Physical characteristics
- • location: Beecher Hill
- Length: 42.4 mi (68.2 km)
- Basin size: Susquehanna River

= Codorus Creek =

Stream in Pennsylvania, U.S.

Codorus Creek is a 42.4 mi tributary of the Susquehanna River in York County, Pennsylvania, in the United States.

==Course==
Codorus Creek (Native American for "rapid water") rises on Beecher Hill in Manheim Township, just 2 mi north of the Pennsylvania-Maryland line and the town of Lineboro, Maryland. The initial stretch of the stream, sometimes known as the West Branch, flows northwest to Menges Mills, then turns northeast and flows past Spring Grove and New Salem to a junction with the South Branch approximately 0.8 mi upstream of the Pennsylvania Route 182 crossing. The Army Corps of Engineers Indian Rock Dam, a flood control project, is located approximately 0.7 mi upstream of the confluence with the South Branch. Codorus Creek then flows for 15.4 mi to join the Susquehanna River near the community of Saginaw, passing through the center of the city of York along the way.

Efforts are underway to create the Codorus Creek water trail. Trails are planned for the main branch from Indian Rock to near the confluence with the Susquehanna and the South and West branches.

==Bridges==
Bridge 182+42 and Bridge 634 built by the Northern Central Railway cross Codorus Creek in Shrewsbury Township.

==South Branch Codorus Creek==
The South Branch joins the main stem (or "West Branch") approximately 0.8 mi upstream of the Pennsylvania Route 182 crossing, to form Codorus Creek. The source of the South Branch is in the borough of New Freedom, 1.4 mi north of the Maryland line, and the stream flows 21.6 mi northwards to its junction with the main stem.
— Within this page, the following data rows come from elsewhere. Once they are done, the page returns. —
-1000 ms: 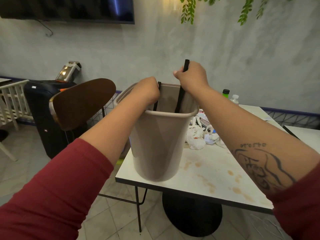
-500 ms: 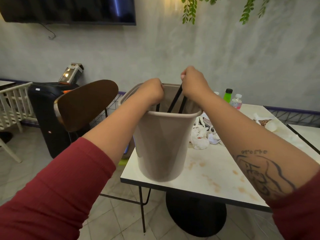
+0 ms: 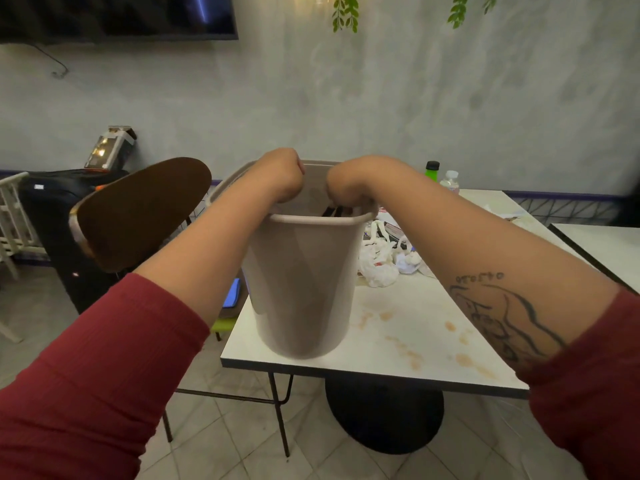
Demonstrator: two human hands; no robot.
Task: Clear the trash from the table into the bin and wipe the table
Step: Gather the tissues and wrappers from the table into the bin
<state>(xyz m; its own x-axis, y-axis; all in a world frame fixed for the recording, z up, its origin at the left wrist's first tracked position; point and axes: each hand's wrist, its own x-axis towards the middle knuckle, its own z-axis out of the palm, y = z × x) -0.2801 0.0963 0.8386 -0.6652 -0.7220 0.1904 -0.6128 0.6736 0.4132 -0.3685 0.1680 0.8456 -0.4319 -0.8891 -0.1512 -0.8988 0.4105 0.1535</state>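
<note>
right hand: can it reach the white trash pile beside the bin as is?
Probably yes. The trash pile lies on the table just right of the bin, below the right hand, nothing between. But the hand seems to grip dark strips in the bin mouth; drop those first.

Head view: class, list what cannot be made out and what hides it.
Head view:
- Inside the bin: its wall hides the contents; only dark strips show at the rim.
- Left hand and right hand: fingers curl inside, grip unseen.
- Trash pile: partly behind bin and right forearm.
- Bottles: labels too small.

bin blocks tbl's L side, trash behind
</note>
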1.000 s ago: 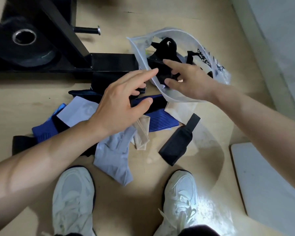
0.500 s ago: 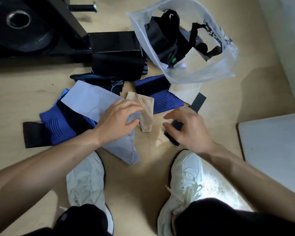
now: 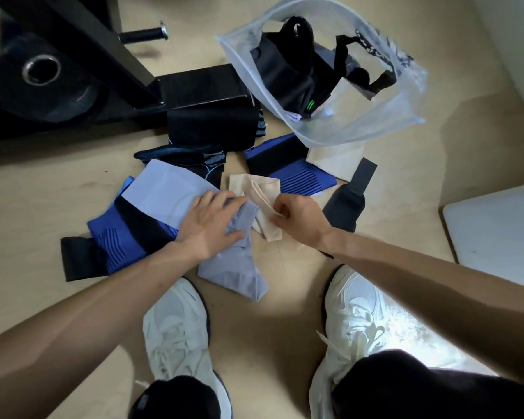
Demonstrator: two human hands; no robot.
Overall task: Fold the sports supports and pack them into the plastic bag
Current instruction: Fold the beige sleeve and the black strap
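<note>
- Supports lie in a loose heap on the floor just short of the bag point(image 3: 384, 122), which sits open with dark supports point(image 3: 288, 83) already inside.
- My left hand point(image 3: 208, 229) is spread flat, pressing on the grey sleeve point(image 3: 170, 192), gripping nothing.
- My right hand point(image 3: 300, 219) is curled, pinching the beige sleeve point(image 3: 262, 192) beside the grey one.
- I judge I am picking out the next piece to fold; most of the heap is unpacked.
- Risk: the beige sleeve touches the grey one, so lifting it may drag or unfold its neighbour.
- Risk: the thin fabric could slip from a light pinch.
- Risk: the bag's mouth looks limp; it may collapse when I push a folded piece in.
</note>
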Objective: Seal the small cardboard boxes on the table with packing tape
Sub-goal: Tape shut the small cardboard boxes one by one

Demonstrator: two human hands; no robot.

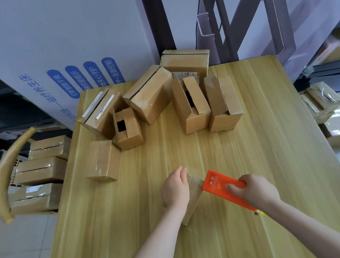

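Note:
A small cardboard box (194, 198) lies near the front middle of the wooden table (251, 140). My left hand (176, 188) rests on its left side and holds it down. My right hand (254, 191) grips an orange tape dispenser (220, 184), whose front end touches the box's top edge. Most of the box is hidden under my left hand and forearm. Several more cardboard boxes (150, 97) stand at the back of the table; two of them, a small box (126, 127) and a taller box (191, 103), have flaps standing open.
A closed box (102, 159) sits at the table's left edge. A wooden chair (5, 177) to the left carries stacked boxes (42, 171). A large printed carton (70, 44) leans behind the table. Shelving with parcels (320, 101) stands to the right.

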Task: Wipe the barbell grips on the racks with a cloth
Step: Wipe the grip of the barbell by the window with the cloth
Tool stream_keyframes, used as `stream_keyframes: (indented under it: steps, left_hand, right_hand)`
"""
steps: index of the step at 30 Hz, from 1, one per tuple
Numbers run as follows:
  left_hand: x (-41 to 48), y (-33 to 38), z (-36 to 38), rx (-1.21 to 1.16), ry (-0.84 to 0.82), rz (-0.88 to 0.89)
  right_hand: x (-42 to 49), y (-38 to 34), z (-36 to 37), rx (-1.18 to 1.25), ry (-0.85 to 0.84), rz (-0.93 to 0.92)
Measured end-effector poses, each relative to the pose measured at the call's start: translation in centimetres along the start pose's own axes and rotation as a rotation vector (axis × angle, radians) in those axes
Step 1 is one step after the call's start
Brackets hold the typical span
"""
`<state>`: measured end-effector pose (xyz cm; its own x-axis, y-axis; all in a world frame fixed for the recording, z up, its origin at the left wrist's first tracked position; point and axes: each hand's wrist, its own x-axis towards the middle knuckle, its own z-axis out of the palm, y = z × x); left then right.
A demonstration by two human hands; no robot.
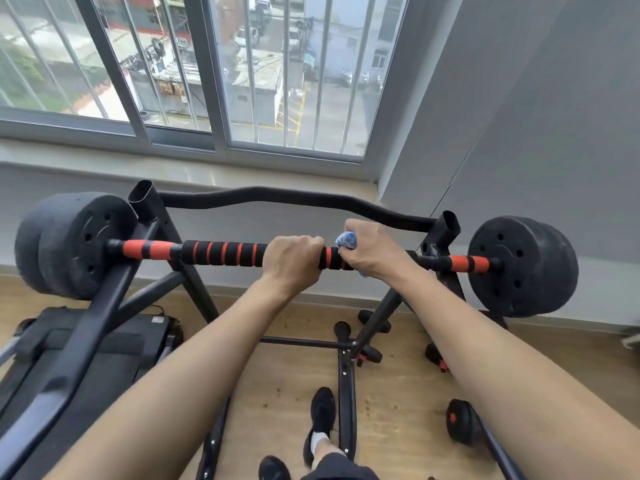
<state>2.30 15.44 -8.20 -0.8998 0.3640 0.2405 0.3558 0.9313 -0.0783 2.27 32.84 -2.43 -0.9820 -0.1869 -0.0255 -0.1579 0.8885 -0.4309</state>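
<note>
2 black weight plates (69,244) are sitting at the left end of the barbell (145,249), which is lying across a black rack (162,216) below the window (218,81). The left grip (292,261) is curling over the foam sleeve (239,254), clenching it at mid-bar. Just beside it, the right grip (375,254) is squeezing a blue cloth (346,240) against the same sleeve. More plates (523,268) are hanging at the right end.

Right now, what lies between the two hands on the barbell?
In the head view, only a short bare stretch of black foam grip with red stripes; the right hand grips a blue cloth beside it.
</note>
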Motion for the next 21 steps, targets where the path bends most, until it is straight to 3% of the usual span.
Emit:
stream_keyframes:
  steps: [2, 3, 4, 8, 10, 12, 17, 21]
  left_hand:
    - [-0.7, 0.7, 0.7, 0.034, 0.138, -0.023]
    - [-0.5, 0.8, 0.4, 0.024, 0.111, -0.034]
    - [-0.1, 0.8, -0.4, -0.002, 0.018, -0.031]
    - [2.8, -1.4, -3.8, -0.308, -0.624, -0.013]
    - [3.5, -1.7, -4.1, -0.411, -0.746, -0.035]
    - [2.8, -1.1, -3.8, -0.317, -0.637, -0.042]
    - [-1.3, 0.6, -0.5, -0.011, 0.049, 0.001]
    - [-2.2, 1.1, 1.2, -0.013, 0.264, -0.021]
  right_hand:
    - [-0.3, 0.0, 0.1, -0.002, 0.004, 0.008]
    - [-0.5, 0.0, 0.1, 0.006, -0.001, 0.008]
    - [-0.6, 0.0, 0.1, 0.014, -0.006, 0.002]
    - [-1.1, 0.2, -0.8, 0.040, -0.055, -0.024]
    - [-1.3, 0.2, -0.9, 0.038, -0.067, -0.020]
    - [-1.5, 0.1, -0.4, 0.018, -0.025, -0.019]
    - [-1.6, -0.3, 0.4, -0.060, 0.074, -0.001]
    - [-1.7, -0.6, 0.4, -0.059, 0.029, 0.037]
The tributary East Branch Codorus Creek is impounded to create Lake Williams and Lake Redman, part of the water supply system for the city of York.

The tributary Centerville Creek enters the South Branch above Glen Rock.

The South Road Bridge, Northern Central Railway crosses the South Branch Codorus Creek in Springfield Township, Pennsylvania.

==Watershed association==
The Codorus Creek Watershed Association (CCWA) is a non-profit, all volunteer watershed organization dedicated to preserving and restoring the entire Codorus Creek watershed for today's generation and for generations to come. CCWA is actively (2011) involved in restoration activities at local tributary called Oil Creek near Hanover, and was recently awarded grant funding for another local tributary, Barshinger Creek, near Red Lion. Additional grants are pending final approval (April 2011) for two additional locations in the watershed.